Der tatsächliche Kontakt der Dornfortsätze, der auf einfachen Röntgenbildern als Grundlage für die Diagnose der Baastrup-Krankheit zu sehen ist, ist oft nur ein kleiner Teil der gesamten radiologischen Befunde des Patienten und kann auf eine zugrunde liegende segmentale Degeneration hinweisen. Computertomografien (CT) zeigen eine knöcherne Hypertrophie der berührenden Dornfortsätze in Kombination mit reaktiver Sklerose sowie eine Hypertrophie der Facettengelenke. Als die MRT zum Standardverfahren für die Bildgebung der Wirbelsäule wurde, begann man, intraspinale Zysten und andere Facettenpathologien mit Schleimbeuteln zu assoziieren“. Es gibt ein breites Spektrum verschiedener Schleimbeutel und Zysten, die bei diesen Patienten in der Regel in den Facettengelenken zu finden sind. MRT-Scans zeigen ein Spektrum von Anomalien im Ligamentum interspinale, von zystischen Flüssigkeitsveränderungen über Verdickungen des angrenzenden Ligamentum flavum bis hin zur Anterolisthesis der betroffenen Wirbel. In der MRT wurde häufig eine mehrstufige Erkrankung festgestellt. Schleimbeutel und Spalten waren am häufigsten bei L4-5, aber auch bei L3-4 und L5-S1 zu finden.
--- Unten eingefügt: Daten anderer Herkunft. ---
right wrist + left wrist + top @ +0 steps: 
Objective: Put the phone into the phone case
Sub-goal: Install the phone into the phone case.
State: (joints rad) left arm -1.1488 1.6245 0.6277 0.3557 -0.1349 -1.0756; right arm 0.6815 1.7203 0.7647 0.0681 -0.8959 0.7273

In 50 % der Fälle wurden Verbindungen zwischen diesen Schleimbeuteln und dem Epiduralraum gefunden.
Unter Einbeziehung der Biomechanik in Verbindung mit den radiologischen Befunden stellten wir die Hypothese auf, dass eine wiederholte Scherung aufgrund einer Schwächung der interspinalen und supraspinösen Bänder zur Entwicklung von interspinalen Schleimbeuteln und Zysten sowie zur Ausbreitung eines Entzündungsprozesses innerhalb des Ligamentum flavum führt. Dieser fortschreitende degenerative Prozess trägt zu der häufig beobachteten Weichteilkanalstenose bei, die in vielen Fällen beobachtet wird, obwohl sich viele Patienten zunächst mit lokalisierten Lumbalschmerzen und nicht mit neurogenen Claudicatio vorstellen (Abbildung 2).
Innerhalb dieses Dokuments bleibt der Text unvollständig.